Within the records below is a range that opens at the line with "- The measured" and closes at the line with "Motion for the". Return that range word for word, both ends included, and only that range.

Stored items:
----------
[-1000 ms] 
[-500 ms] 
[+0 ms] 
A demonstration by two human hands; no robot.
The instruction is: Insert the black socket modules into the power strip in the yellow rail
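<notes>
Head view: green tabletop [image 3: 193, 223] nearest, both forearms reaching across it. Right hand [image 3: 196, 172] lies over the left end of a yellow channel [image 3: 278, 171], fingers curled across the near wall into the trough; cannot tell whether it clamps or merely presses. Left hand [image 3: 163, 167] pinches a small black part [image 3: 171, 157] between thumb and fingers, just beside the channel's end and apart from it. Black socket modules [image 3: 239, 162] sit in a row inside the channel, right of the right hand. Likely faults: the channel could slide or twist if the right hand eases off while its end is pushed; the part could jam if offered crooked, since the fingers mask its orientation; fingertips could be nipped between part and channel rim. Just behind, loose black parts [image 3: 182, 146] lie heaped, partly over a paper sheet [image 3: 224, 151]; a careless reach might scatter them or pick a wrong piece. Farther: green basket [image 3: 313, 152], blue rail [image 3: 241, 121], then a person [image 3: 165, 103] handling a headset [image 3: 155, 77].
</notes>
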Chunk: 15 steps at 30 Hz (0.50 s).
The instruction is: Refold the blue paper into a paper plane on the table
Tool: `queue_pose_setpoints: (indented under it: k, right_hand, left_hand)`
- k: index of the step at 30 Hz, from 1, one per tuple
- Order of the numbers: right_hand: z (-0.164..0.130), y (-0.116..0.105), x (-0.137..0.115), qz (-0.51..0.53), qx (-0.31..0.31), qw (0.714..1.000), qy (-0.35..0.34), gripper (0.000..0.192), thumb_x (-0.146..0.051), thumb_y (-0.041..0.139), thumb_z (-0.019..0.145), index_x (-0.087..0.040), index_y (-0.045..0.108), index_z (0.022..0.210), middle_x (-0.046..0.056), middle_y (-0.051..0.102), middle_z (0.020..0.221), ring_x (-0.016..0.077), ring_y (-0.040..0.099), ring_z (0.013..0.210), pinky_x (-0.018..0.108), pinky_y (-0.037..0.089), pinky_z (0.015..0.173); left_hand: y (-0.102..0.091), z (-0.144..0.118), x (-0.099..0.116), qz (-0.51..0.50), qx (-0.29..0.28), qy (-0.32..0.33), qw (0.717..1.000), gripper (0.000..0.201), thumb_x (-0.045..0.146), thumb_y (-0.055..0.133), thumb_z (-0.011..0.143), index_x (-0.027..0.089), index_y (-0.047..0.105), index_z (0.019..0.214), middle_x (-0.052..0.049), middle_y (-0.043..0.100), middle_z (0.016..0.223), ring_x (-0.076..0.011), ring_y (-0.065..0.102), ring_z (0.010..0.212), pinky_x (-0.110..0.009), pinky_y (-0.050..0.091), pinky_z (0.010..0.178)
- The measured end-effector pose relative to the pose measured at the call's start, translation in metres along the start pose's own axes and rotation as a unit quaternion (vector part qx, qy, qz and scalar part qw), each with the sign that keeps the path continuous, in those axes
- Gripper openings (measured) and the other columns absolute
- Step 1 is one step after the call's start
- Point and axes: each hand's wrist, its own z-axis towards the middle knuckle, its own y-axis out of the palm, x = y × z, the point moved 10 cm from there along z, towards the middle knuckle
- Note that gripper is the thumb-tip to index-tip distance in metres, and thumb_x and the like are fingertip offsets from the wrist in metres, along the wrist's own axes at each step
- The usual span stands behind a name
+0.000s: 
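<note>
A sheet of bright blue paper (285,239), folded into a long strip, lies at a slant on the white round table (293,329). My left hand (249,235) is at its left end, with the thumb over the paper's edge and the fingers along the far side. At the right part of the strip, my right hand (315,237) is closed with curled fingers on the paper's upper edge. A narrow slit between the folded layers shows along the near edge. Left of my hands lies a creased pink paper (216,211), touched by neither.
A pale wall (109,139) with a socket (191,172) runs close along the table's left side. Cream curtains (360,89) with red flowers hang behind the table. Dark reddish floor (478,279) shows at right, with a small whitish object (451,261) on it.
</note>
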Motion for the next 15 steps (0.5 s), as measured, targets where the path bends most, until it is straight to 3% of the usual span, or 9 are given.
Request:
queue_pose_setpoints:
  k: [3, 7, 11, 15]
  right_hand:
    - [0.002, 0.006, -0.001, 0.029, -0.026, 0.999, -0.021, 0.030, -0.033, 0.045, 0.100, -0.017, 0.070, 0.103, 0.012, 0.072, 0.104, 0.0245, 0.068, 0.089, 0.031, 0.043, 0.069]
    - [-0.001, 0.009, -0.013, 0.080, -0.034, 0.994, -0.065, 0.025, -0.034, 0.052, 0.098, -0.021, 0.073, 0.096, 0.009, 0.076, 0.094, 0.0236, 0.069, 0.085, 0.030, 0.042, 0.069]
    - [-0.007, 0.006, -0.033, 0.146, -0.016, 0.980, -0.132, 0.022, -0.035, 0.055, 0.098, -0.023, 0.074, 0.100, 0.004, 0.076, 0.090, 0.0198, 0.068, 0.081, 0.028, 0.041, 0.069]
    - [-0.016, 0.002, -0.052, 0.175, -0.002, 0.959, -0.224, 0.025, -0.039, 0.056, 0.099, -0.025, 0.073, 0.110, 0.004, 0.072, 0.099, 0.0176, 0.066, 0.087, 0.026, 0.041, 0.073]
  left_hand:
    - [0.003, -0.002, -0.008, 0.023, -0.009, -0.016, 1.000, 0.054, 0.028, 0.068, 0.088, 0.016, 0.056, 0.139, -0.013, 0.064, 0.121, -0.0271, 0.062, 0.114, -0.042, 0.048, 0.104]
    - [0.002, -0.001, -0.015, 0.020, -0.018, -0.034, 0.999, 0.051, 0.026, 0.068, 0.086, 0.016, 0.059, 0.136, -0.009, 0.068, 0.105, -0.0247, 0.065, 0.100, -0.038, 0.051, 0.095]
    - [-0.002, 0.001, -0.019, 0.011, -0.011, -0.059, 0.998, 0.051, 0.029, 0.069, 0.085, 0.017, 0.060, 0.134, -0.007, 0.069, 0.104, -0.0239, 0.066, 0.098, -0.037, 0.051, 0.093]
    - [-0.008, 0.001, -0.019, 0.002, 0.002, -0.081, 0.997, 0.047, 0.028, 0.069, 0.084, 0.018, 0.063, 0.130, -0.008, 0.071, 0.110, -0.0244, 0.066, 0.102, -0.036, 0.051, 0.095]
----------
◆ TASK RESPONSE
- The measured end-effector pose relative to the pose measured at the call's start, translation in metres along the start pose's own axes and rotation as a unit quaternion (vector part qx, qy, qz and scalar part qw), each with the sign that keeps the path continuous, in those axes
- Gripper openings (measured) and the other columns absolute
- Step 1 is one step after the call's start
- Point and axes: each hand's wrist, its own z-axis towards the middle knuckle, its own y-axis out of the palm, x = y × z, the point moved 10 cm from there along z, towards the middle knuckle
- Note that gripper is the thumb-tip to index-tip distance in metres, and thumb_x and the like are fingertip offsets from the wrist in metres, along the wrist's own axes at each step
- The usual span stands behind a name
+0.000s: 
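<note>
A sheet of bright blue paper (285,239), folded into a long strip, lies at a slant on the white round table (293,329). My left hand (249,235) is at its left end, with the thumb over the paper's edge and the fingers along the far side. At the right part of the strip, my right hand (315,237) is closed with curled fingers on the paper's upper edge. A narrow slit between the folded layers shows along the near edge. Left of my hands lies a creased pink paper (216,211), touched by neither.
A pale wall (109,139) with a socket (191,172) runs close along the table's left side. Cream curtains (360,89) with red flowers hang behind the table. Dark reddish floor (478,279) shows at right, with a small whitish object (451,261) on it.
</note>
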Motion for the next 15 steps (0.5 s), as measured, targets where the path bends most, until it is straight to 3% of the usual span, or 9 are given.

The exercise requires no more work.